I was hired as a consultant by a man who is a declared candidate for a federal office. I made my rates clear at the outset, but offered to charge half that rate since he initially asked me to volunteer. The services I provide are technical, time-consuming and expensive, and I declined to volunteer. He agreed to the half price rate. In addition, I charge no travel or researching (reading) fees; only for the creation of hard products, like campaign artwork, databases, TV and radio commercial development, etc. I also set up interviews, do videotaping and other media related work in support of the candidate. Professional staff in a political campaign, like campaign manager, volunteer coordinator, financial manager and media director are almost always paid positions.
I have found several guides for political campaigns that suggest a path for campaign staff development and campaign strategy progression. I've shared these with the candidate. But as near as I can tell, he has not begun any serious fundraising, or consistent efforts to meet any of his constituencies yet. Partly, I'd guess it's because he is a business owner and spends most of his time running it. Public campaign financing websites show his competitors ahead in donations. He has paid me for two invoice I've already submitted, but is now more than a month late in paying me for the most recent work I've done. Because he isn't raising the funds, he is paying me from his business which he says is having a cumulative effect on him. Also, he has not found (or attracted) a campaign manager or (volunteer coordinator), and campaign staff really need a campaign manager to tell them what strategy to follow. I am a media professional, and I suggest and create basic media for the candidate, logos, lists, etc.
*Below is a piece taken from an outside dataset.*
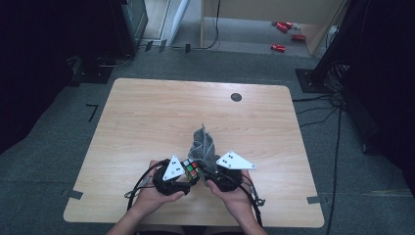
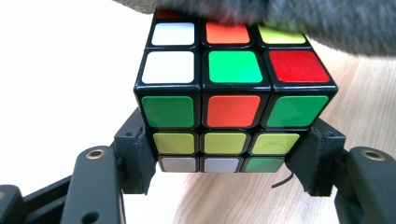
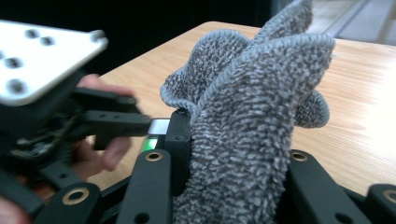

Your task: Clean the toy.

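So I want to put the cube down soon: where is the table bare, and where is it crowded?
The table is bare over its whole far half, up to the round dark cap, and along its left and right edges. The near middle is crowded: the left gripper clamps the Rubik's cube, and the right gripper grips the grey cloth that touches the cube.

A lab or recording room is showing here: a bare wooden desk (image 1: 147,117) is standing on grey carpet (image 1: 68,105), black drapes (image 1: 29,58) are hanging at both sides, and cables (image 1: 318,105) are trailing across the floor far beyond the jaws.
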The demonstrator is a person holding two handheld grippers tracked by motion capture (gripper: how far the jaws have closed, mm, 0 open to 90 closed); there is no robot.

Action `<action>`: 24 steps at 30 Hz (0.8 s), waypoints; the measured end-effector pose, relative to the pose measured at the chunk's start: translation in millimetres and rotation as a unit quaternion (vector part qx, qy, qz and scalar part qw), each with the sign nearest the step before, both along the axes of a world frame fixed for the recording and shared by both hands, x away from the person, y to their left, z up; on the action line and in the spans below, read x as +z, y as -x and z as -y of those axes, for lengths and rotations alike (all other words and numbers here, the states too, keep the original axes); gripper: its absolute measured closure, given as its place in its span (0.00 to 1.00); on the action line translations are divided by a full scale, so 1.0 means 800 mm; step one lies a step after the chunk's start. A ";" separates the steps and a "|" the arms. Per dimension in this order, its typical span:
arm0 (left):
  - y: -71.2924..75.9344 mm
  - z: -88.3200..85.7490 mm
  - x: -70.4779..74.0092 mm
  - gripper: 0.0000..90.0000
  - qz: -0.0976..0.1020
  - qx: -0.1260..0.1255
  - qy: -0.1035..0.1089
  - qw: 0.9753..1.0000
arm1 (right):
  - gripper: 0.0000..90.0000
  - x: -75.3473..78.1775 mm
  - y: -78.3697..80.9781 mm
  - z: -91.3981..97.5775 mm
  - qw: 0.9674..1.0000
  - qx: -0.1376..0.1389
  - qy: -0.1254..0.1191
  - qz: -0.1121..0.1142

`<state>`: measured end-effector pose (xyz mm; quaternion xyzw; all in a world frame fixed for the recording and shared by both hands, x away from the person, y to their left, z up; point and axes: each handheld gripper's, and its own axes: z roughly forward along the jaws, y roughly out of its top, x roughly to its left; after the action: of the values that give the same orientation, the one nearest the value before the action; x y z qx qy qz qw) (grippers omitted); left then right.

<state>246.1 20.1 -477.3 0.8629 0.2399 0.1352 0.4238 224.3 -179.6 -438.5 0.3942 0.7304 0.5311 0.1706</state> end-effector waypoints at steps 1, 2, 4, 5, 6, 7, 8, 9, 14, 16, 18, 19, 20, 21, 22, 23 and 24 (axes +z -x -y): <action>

But I can't do the work of a campaign manager. In politics, perception is reality and I don't think it is helping him that no one has offered to fill that role.
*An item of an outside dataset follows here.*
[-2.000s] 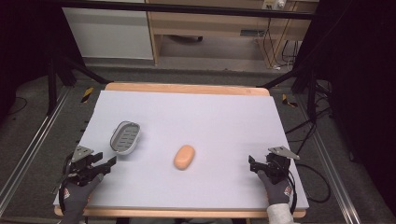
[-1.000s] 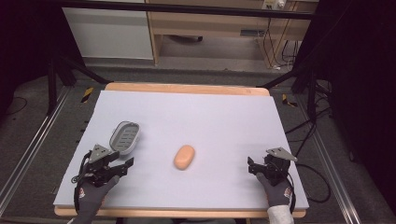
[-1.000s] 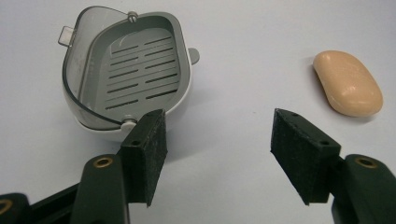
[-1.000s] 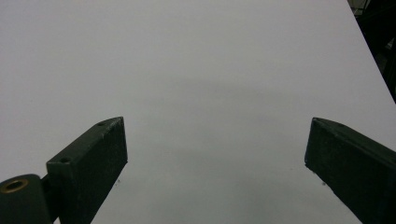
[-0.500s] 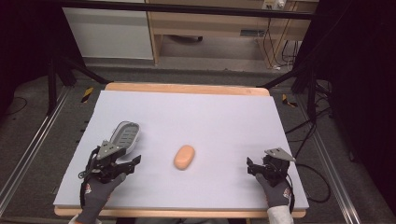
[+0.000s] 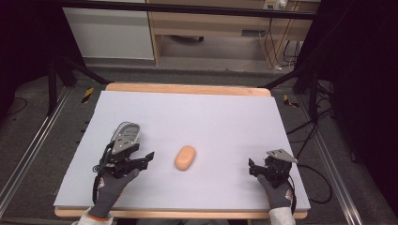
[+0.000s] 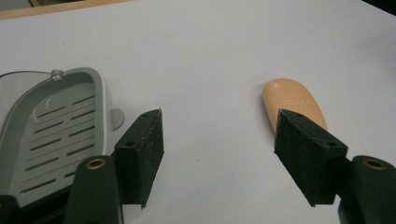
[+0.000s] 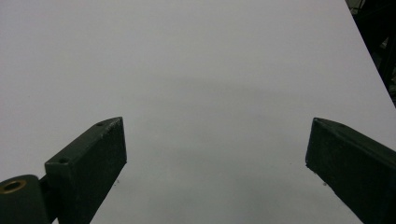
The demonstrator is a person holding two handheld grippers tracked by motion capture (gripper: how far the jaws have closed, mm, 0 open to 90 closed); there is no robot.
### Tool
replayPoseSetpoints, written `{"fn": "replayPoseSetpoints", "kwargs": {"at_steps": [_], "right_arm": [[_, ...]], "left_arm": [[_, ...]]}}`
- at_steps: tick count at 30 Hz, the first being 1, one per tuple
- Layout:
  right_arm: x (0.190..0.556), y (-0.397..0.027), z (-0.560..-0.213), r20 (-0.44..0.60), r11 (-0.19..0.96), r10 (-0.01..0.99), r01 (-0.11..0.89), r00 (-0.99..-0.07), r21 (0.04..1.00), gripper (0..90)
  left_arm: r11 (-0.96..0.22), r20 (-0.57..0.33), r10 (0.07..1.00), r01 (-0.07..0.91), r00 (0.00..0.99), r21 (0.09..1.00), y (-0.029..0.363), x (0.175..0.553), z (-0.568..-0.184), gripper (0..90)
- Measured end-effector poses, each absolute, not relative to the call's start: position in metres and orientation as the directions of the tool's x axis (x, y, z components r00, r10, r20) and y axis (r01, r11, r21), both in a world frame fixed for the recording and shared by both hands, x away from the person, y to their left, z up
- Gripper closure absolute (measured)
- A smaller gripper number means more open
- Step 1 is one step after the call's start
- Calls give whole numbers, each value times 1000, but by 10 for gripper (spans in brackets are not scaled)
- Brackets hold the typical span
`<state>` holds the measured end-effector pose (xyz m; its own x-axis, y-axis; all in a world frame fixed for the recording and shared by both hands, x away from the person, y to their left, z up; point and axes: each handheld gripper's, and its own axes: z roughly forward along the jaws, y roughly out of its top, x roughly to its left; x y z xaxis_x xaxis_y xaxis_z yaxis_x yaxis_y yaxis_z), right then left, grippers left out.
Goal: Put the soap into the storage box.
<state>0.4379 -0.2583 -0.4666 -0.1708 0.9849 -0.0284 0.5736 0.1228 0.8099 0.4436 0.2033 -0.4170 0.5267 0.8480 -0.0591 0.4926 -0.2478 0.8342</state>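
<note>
White table (image 6: 211,112) | soap (image 6: 185,157) just right of left claw (image 6: 148,157), apart

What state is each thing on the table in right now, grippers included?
Left gripper: open, empty, low over the table between dish and soap.
Right gripper: open, empty, over bare table.
Orange soap bar: lying flat, untouched.
Grey slotted soap dish: empty, resting on the white table.

Table cover (image 6: 211,117): matt, smooth white sheet over a wood edge. Soap dish (image 7: 51,126): grey slotted plastic, slight sheen. Soap bar (image 7: 294,100): smooth, matt peach. Left gripper (image 7: 219,154) pads: rough black rubber.
</note>
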Motion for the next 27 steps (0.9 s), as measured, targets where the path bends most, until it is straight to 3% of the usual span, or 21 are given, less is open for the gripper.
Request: {"fn": "replayPoseSetpoints", "kwargs": {"at_steps": [27], "right_arm": [[439,-256,-466,-36,129,985,574,-171,809,54]], "left_arm": [[-299,-48,810,482,585,823,145,465,-414,298]]}}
Campaigns seem to need much more than what you think of everything to be successful; time, money, people, advertising, whatever. And I don't want to burn any bridges. But I have two invoices worth of work that haven't been paid yet and I don't know understand why he isn't following the conventional path by laying the critical groundwork.
posted by anonymous to media & arts (13 comments total)
Because he's a dilettante.
Send him a late notice on the overdue invoice, and begin distancing yourself from this campaign, because it's going nowhere.